Assignment
The whole listing is to be retyped exactly as it appears.
--
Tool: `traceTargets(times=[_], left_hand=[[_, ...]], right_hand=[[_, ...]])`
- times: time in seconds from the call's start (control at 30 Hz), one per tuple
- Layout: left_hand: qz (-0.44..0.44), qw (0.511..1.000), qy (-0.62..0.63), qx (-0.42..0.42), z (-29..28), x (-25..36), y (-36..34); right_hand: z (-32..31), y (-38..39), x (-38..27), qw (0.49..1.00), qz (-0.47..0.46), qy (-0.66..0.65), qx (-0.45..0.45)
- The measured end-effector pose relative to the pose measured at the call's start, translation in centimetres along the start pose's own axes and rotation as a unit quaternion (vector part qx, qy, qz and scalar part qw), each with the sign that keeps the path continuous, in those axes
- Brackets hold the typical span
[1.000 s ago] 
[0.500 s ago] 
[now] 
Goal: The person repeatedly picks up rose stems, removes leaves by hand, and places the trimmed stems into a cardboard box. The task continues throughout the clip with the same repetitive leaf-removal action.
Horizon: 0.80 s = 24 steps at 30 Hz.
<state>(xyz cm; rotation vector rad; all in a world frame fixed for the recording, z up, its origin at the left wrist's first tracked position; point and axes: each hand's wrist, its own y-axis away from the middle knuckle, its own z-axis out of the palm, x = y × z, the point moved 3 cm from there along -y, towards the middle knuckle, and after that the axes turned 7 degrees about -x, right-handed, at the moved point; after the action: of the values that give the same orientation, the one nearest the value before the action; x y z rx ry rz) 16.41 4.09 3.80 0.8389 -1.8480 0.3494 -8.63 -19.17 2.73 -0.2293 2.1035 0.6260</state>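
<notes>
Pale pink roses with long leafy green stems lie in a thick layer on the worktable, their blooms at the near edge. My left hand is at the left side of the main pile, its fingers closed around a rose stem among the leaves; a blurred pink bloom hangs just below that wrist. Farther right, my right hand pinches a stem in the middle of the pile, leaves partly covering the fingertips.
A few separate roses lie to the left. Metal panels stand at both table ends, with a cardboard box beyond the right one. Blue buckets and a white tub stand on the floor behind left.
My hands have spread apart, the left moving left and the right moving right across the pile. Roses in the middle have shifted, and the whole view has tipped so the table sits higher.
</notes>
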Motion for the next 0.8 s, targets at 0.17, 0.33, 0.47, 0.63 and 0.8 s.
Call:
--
Response area
Tool: `traceTargets(times=[_], left_hand=[[_, ...]], right_hand=[[_, ...]])`
- times: time in seconds from the call's start (control at 30 Hz), one per tuple
- Layout: left_hand: qz (-0.44..0.44), qw (0.511..1.000), qy (-0.62..0.63), qx (-0.42..0.42), z (-29..28), x (-25..36), y (-36..34); right_hand: z (-32..31), y (-38..39), x (-38..27), qw (0.49..1.00), qz (-0.47..0.46), qy (-0.66..0.65), qx (-0.45..0.45)
- The measured end-effector pose relative to the pose measured at the call's start, translation in centimetres along the start pose's own axes and rotation as a unit quaternion (vector part qx, qy, qz and scalar part qw), each with the sign that keeps the path continuous, in those axes
- Brackets hold the typical span
[1.000 s ago] 
[0.500 s ago] 
[now] 
Goal: The person repeatedly picks up rose stems, removes leaves by hand, and places the trimmed stems into a cardboard box. The task continues throughout the clip with the same repetitive leaf-removal action.
Horizon: 0.80 s = 24 steps at 30 Hz.
<state>(xyz cm; rotation vector rad; all in a world frame fixed for the recording, z up, its origin at the left wrist's first tracked position; point and axes: each hand's wrist, its own y-axis away from the middle knuckle, its own z-axis out of the palm, x = y × z, the point moved 3 cm from there along -y, towards the middle knuckle, and after that the axes turned 7 degrees about -x, right-handed, at the moved point; after the action: of the values that give the same orientation, the one nearest the value before the action; x y z rx ry rz) 16.41 4.09 3.80 0.8389 -1.8480 0.3494 -8.63 -19.17 2.73 -0.2293 2.1035 0.6260</state>
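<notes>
Pale pink roses with long leafy green stems lie in a thick layer on the worktable, their blooms at the near edge. My left hand is at the left side of the main pile, its fingers closed around a rose stem among the leaves; a blurred pink bloom hangs just below that wrist. Farther right, my right hand pinches a stem in the middle of the pile, leaves partly covering the fingertips.
A few separate roses lie to the left. Metal panels stand at both table ends, with a cardboard box beyond the right one. Blue buckets and a white tub stand on the floor behind left.
My hands have spread apart, the left moving left and the right moving right across the pile. Roses in the middle have shifted, and the whole view has tipped so the table sits higher.
</notes>
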Motion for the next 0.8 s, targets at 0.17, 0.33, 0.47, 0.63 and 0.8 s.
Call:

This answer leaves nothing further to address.